En même temps que la Covid-19 : Briser l’élan du Paludisme au Bénin

Fulbert ADJIMEHOSSOU 27 avril 2021

Pour combattre le paludisme, il ne doit y avoir aucun répit. Pas la moindre pause au nom d’une pandémie qui fait des ravages, avec des statistiques médiatisées. Puisque, dans le silence, ils sont des milliers de Béninois, surtout des enfants qui continuent de mourir de cette pathologie. Il suffit de jeter un regard sur les indicateurs pour comprendre que le paludisme représente le premier motif de consultation et d’hospitalisation enregistré dans les centres hospitaliers au Bénin et la première cause de décès chez les enfants de moins de 5 ans.

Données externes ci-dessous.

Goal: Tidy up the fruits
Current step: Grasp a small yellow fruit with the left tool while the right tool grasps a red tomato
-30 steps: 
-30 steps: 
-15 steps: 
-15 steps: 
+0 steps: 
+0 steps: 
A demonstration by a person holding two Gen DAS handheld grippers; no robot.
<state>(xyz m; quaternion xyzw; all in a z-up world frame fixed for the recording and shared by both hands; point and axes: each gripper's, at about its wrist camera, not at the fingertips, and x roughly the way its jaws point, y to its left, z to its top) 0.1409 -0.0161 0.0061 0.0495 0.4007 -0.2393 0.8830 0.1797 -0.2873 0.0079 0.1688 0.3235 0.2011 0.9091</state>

Le paludisme tue plus que la Covid-19
Par exemple, selon l’annuaire statistique 2019 du Ministère de la Santé, 46,1% des consultations et 40,8% des hospitalisations sont dues au paludisme. Il a été enregistré dans les formations sanitaires 2.303.503 cas de paludisme simple confirmé dans la population en générale et dont plus de la moitié chez les enfants de moins de cinq ans. 196.034 cas graves ont été notifiés avec 3234 décès dont plus de la moitié chez les enfants de moins de cinq ans.
L’incidence est assez révélatrice de ce que la Covid-19 ne devrait faire oublier, à quelque acteur que ce soit, cette réalité. C’est surtout un combat quotidien quand on sait que, selon la 5e Enquête Démographique et de Santé du Bénin 2017-2018, près de 4 enfants de 6-59 mois sur 10 (39 %) sont testés positifs pour le paludisme selon la microscopie. La prévalence du paludisme varie selon le département, passant d’un minimum de 17 % dans le Littoral à un maximum de 51 % dans le Couffo.

Poursuivre les efforts

Le Gouvernement et ses partenaires se sont illustrés ces dernières années par de progrès dans la lutte contre le paludisme. S’il y a un pari qui est gagné et qui mérite d’être maintenu, c’est l’accès des populations aux moustiquaires imprégnées d’insecticide (MII). Toujours selon les données de la 5e Enquête Démographique et de Santé du Bénin 2017-2018, la grande majorité des ménages (92 %) possèdent au moins une MII et 61 % des ménages ont au moins une MII pour chaque deux personnes qui ont passé la nuit dans le ménage. Plus de trois quarts de la population de fait des ménages (77 %) a accès à une MII, c’est-à-dire qu’elle pourrait dormir sous une MII si chaque MII du ménage était utilisée par deux personnes au maximum.
Les campagnes de distribution gratuite de moustiquaires imprégnées d’insecticide à longue durée d’action, la distribution continue des moustiquaires à travers les consultations prénatales et les vaccinations en sont pour beaucoup. Il faudra surtout poursuivre tout en mettant l’accent sur l’éducation des populations pour l’assainissement de leur milieu de vie, le recours rapide aux soins, l’arrêt de l’automédication. Ce sont des gestes aussi simples, dans l’espoir d’un vaccin.